While we’re all for buying when sentiment is lousy and valuations attractive, there’s an argument to be made that U.S. bank stocks are not attractively priced — that they’re priced for a new reality. It was Poulos himself who sent me a presentation he’s been making to clients that makes a very definitive case that the “Golden Era” of banking is over, perhaps permanently. The title of one slide: “The US macro environment is uncertain.” Details from another: the worst case scenario for the U.S. is economic stagnation. Hardly cause for joy.

Fine, he says, but that doesn’t mean things can’t get better from here. “For U.S. financial institutions right now, the profit forecasts are pretty bleak,” he admits. “It’s bad for banks to have zero interest rates and no loan growth. But there’s a light at the end of this tunnel. All of the policy levers available — such as tax policy and increased non-financial regulation — are being pulled in an anti-growth direction. All we have to do is stop doing that. Even with those headwinds, the economy is still growing at 2.5% a year. If we stop doing that stuff, I don’t see why we can’t grow at 4%. So there’s your decision as an investor: If Brazil is growing at 4%-5% and the U.S. at 4%, where do you want your money? I know where I want mine. You want to follow the crisis, not be ahead of it. The bargains are in the U.S. right now.”

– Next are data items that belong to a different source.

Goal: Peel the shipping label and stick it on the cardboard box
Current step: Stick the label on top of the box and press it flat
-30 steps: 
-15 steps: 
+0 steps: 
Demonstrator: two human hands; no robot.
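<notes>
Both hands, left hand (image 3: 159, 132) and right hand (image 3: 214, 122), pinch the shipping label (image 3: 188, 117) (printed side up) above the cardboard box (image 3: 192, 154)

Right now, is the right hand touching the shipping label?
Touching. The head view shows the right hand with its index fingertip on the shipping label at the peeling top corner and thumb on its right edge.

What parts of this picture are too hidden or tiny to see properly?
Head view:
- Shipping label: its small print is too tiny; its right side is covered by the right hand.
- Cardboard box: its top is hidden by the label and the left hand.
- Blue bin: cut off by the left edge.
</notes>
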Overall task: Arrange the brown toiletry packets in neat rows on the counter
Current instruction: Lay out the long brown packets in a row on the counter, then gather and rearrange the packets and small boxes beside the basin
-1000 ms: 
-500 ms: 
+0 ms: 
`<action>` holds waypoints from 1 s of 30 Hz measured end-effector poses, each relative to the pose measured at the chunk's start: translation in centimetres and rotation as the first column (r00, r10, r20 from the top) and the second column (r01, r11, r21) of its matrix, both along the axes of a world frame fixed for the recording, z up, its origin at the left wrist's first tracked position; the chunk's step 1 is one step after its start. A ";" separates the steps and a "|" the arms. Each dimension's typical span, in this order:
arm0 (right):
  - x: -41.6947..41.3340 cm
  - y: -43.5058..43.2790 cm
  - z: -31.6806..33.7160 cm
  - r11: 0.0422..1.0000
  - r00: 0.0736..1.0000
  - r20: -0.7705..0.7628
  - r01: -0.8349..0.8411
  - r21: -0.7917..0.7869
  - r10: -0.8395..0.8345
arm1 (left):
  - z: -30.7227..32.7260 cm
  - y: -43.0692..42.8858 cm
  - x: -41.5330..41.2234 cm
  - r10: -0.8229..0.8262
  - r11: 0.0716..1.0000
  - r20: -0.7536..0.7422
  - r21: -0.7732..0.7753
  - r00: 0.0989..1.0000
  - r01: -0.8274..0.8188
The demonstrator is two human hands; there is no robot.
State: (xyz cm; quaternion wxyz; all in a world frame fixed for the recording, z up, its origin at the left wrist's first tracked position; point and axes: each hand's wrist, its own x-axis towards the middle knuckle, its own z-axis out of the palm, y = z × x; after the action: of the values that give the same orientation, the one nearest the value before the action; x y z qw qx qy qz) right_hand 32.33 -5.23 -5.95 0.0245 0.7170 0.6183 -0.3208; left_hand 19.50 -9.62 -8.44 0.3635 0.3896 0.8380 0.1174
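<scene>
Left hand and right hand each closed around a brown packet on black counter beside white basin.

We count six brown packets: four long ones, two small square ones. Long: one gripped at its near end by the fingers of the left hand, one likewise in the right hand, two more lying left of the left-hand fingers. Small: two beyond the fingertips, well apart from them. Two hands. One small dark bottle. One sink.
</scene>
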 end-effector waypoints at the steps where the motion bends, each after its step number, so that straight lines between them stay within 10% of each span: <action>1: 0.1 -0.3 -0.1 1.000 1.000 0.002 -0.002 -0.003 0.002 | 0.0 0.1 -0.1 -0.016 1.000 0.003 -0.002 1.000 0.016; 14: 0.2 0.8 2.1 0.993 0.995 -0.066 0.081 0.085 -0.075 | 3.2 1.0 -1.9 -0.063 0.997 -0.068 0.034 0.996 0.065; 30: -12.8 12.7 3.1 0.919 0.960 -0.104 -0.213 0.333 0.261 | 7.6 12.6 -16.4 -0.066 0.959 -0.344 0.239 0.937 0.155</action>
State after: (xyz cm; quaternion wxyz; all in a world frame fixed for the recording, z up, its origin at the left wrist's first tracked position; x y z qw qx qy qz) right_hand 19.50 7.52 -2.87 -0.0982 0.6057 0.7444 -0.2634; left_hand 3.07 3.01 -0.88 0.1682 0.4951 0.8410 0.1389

Poulos is not alone in his bullishness on American banks. The folks over at RBC Capital Markets think valuations will rise from here, if not uniformly so. “Investors should look to buy selective bank stocks in anticipation that their valuations return to normalcy over the next two years which we believe could result in potential appreciation for many of the top 20 [U.S.] banks in excess of 100%,” they wrote in an October 26 report. Their favorite of the 20: PNC Financial Services Group (PNC).

And they’re not alone in seeing such upside. JPMorgan Chase (JPM) is trading for just $33. The median analyst price target, according to Thomson ONE Analytics? $47. That’s 42% upside. Even beleaguered Bank of America (BAC), which on most days seems to have more troubles than most European governments, has a median price target of $9, 50% above its current price of $6 a share. Likewise Goldman Sachs (GS). It’s trading for $100, but has a median price target of $140.50 — again, more than 40% upside.

Last Friday, Bernstein analyst Brad Hintz released an update on his thinking on Morgan Stanley (MS), which he rates an Outperform. That stock traded for $35.74 in October 2009. It’s now at $16. Hintz has a price target of $28, which represents 69% upside.

Sure, we’ve all learned to take analyst price targets with the appropriate grain of salt. And if you don’t think things are going to be as good for financials as they were in 2008 or 2009 any time soon, you’re probably right. You might even think there are more hidden dangers in these stocks, particularly in light of the blow-up of MF Global. And you might be right about that, too. But you might be wrong. Europe could sort itself out, the U.S. economy could muddle through, and Italy will finally have a serious leader once again. In that event, you’re going to leave a lot of money sitting on that table.

Full disclosure: I currently own shares in Bank of America, JPMorgan Chase, and Morgan Stanley. I made money last time I bought and sold them in the span of a week. I am currently down on all three this second kick at the can.